Recht auf Nahrung statt Automobilitätswahn

Der Direktor des Internationalen Währungsfonds, Dominique Strauss-Kahn, weist auf die verheerenden Folgen der aktuellen und weltweiten Explosion der Lebensmittelpreise hin (z.B. NZZ vom 13.4.08. Eine der Ursachen dieser explosiven Preisentwicklung ist der Bedarf der reichen Ländern nach „Agrarrohstoffen“ zur Herstellung von Biotreibstoffen. Die Autos der Reichen saufen die Nahrung der „Armen“.

Die Europäische Union hat sich zum Ziel gesetzt, 10 % des Treibstoffbedarfes durch sogenannte Biotreibstoffe abzudecken – obwohl bekannt ist, dass sowohl die sozialen als auch ökologischen Auswirkungen dieses Planes verheerende Folgen für viele Menschen haben werden. Auch für die Schweiz ist die Steigerung des Anteils von Biotreibstoffen Gegenstand der Energiepolitik.

Der Treibstoffverbrauch in der Schweiz hat zwischen 1990 und 2006 um 12 % zugenommen. Die Abnahme des spezifischen Treibstoffverbrauchs pro Fahrzeugkilometer wurde durch die höhere Fahrleistung überkompensiert. Immer mehr Leute auch in der Schweiz bekommen ein schlechtes Gewissen wegen der von ihnen verursachten übermässigen Beanspruchung der Ressourcen. Es entspricht einer uralten Tradition – seit der Steinzeit – bestehende Probleme mit immer neuen Technologien anzugehen. Ohne dieses Verhalten wären viele liebgewonnene Gewohnheiten nicht möglich. Biotreibstoffe sind eine solche technologische Möglichkeit. Allerdings: um nur schon die aktuelle Zunahme des Treibstoffverbrauchs mit dieser Technologie abdecken zu können, risikiert die Menschheit eine explosive Erhöhung der Lebensmittelpreise – was zur Folge hat, dass sich ein steigender Anteil der Weltbevölkerung die Nahrungsmittel nicht mehr leisten kann. Und dies in einer Welt, in der bereits heute alle 30 Sekunden ein Kind an Hunger stirbt! Sogar die SVP der Stadt Zürich hat gemerkt, dass da einiges noch nicht stimmt, haben doch ihre Gemeinderatsvertreter Martin Bürlimann und Kurt Hüssy einen Vorstoss dazu eingereicht – der allerdings an Scheinheiligkeit kaum zu überbieten ist, da die SVP als vehemente und kritiklose Förderin der Automobilität tätig ist.

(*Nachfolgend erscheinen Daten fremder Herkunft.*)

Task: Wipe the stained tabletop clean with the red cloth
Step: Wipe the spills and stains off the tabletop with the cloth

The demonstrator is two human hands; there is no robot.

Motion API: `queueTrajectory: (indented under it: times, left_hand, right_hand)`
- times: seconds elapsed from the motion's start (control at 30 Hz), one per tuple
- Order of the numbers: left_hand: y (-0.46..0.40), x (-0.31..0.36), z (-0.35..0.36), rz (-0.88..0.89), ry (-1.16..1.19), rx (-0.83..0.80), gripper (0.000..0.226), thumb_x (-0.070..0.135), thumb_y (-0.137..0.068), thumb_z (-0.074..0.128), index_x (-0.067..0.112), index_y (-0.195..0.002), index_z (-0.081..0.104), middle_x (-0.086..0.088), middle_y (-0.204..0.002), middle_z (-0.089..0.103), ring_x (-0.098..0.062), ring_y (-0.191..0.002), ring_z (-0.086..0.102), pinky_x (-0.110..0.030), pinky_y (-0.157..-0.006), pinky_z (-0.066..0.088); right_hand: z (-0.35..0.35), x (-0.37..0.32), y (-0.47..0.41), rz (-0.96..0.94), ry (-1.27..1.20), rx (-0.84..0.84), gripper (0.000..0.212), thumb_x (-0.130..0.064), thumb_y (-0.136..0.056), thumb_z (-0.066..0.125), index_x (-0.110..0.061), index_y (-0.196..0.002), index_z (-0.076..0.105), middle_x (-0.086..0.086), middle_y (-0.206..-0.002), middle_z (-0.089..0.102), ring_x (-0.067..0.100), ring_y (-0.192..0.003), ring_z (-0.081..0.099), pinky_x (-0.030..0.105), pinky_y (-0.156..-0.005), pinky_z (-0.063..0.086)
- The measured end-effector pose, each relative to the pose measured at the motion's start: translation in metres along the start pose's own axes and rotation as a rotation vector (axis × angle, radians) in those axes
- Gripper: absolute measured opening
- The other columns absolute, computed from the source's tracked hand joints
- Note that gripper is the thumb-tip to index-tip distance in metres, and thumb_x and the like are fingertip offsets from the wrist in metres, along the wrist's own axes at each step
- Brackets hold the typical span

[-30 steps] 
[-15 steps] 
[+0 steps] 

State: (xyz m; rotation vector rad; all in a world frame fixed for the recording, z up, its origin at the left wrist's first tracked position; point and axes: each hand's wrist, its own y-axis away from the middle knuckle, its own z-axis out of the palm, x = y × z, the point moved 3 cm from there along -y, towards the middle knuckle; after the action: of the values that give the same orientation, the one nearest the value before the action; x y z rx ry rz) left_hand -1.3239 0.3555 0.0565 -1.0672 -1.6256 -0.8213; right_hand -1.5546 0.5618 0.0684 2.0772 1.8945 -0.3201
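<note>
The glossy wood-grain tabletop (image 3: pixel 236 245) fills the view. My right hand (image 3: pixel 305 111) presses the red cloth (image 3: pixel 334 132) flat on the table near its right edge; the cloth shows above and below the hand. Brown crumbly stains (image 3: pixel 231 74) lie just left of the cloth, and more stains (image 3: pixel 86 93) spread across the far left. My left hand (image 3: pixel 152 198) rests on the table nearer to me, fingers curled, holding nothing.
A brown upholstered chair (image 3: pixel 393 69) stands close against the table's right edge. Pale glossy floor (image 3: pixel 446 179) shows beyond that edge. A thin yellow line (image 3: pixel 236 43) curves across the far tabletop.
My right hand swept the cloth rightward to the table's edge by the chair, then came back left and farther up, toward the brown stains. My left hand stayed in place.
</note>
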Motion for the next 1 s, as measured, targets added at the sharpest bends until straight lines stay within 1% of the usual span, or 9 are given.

Agrotreibstoffe sind somit in der heutigen Form absolut untauglich, einen nachhaltigen Beitrag zur Erreichung der Ziele der 2000-Watt-Gesellschaft zu leisten.

Was ist stattdessen zu tun?

  • Es braucht endlich eine Verkehrspolitik, die den Verkehr begrenzt, um die Mobilität zu erhalten.
  • Staaten und Produzenten von Agrotreibstoffen haben sich zu verpflichten, keine Rohstoffe für die Produktion von Treibstoffen einzusetzen, die als Nahrungsmittel Verwendung finden.
  • Nach einer langen Phase der industrialisierten Landwirtschaft reift die Erkenntnis, dass zum Beispiel wegen des Artenschutzes oder der Erhaltung der Regenwälder eine naturnahe Landwirtschaft erforderlich ist. Dazu gehören beispielsweise temporäre Brachflächen. Wenn Flächen für den Anbau von Agrorohstoffen für die Treibstoffproduktion herangezogen werden, ist dafür zu sorgen, dass eine nachhaltige Bewirtschaftung erfolgt (Bio-Landwirtschaft, Schutz der Tropenwälder, …).
  • Es sind so rasch als mögliche unabhängige Labels zu schaffen, die den Konsumentinnen Gewähr bieten, dass Agrotreibstoffe vereinbar mit den Grundsätzen der nachhaltigen Entwicklung hergestellt werden.